#### Exercise details:
Filter the listing below down to the lines holding the word "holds", and copy those lines.
------------------------------------
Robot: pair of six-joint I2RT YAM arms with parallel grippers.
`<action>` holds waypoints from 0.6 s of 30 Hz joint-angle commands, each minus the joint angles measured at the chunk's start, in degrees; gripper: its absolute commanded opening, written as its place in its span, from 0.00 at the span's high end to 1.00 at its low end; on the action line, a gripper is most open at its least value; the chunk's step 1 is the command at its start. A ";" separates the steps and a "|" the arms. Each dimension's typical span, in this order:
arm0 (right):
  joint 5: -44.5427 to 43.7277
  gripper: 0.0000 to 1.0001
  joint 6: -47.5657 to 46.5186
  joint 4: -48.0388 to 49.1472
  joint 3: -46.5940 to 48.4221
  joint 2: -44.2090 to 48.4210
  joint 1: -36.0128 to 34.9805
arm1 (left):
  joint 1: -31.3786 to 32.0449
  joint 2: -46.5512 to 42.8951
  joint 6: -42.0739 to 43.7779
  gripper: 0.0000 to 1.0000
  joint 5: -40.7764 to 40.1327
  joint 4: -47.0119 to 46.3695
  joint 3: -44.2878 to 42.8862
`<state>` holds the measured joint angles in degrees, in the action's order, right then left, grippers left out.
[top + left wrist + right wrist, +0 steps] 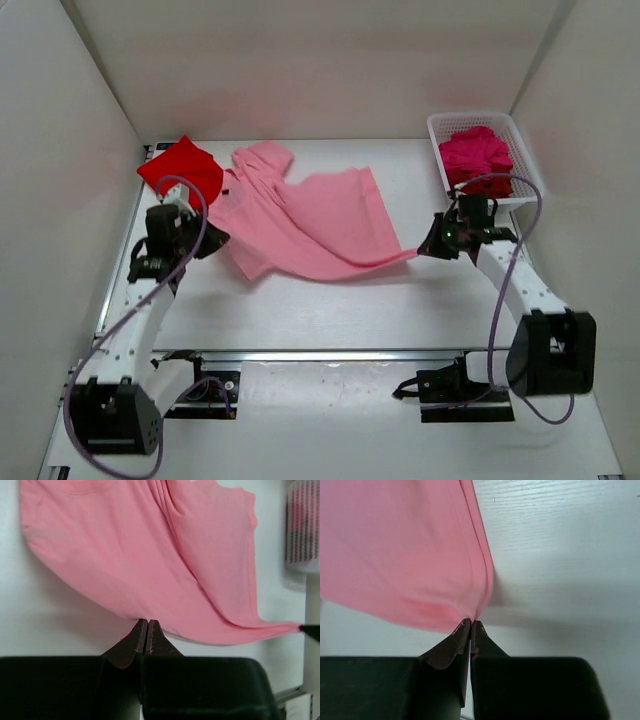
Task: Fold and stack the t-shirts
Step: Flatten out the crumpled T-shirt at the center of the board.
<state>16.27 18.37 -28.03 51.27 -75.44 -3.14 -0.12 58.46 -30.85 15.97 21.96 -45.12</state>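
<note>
Between left pincer (147, 625) and right pincer (470, 624), pink t-shirt (300, 220) stretches, apparently pinched.

L/R end effectors (146, 622) (470, 622) clamped tight

A plain light pink t-shirt (300, 225) fills the middle. At upper left lies a plain bright red t-shirt (183, 167), and at upper right a magenta t-shirt (478, 155) sits in a white lattice basket (468, 117). The table (330, 310) is white.
</note>
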 commanded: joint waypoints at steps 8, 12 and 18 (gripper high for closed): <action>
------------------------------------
#### The completed task:
`<action>` holds waypoints from 0.6 s of 30 Hz joint-angle commands, each minus the joint angles measured at the chunk's start, in degrees; gripper: its absolute commanded opening, written as its place in its span, from 0.00 at the span's high end to 1.00 at its low end; on the action line, a gripper is most open at its least value; the chunk's step 1 is the command at its start. A ";" separates the steps and a "|" the arms. Each dimension's typical span, in this order:
`<state>` holds the measured joint angles in degrees, in the action's order, right then left, grippers left out.

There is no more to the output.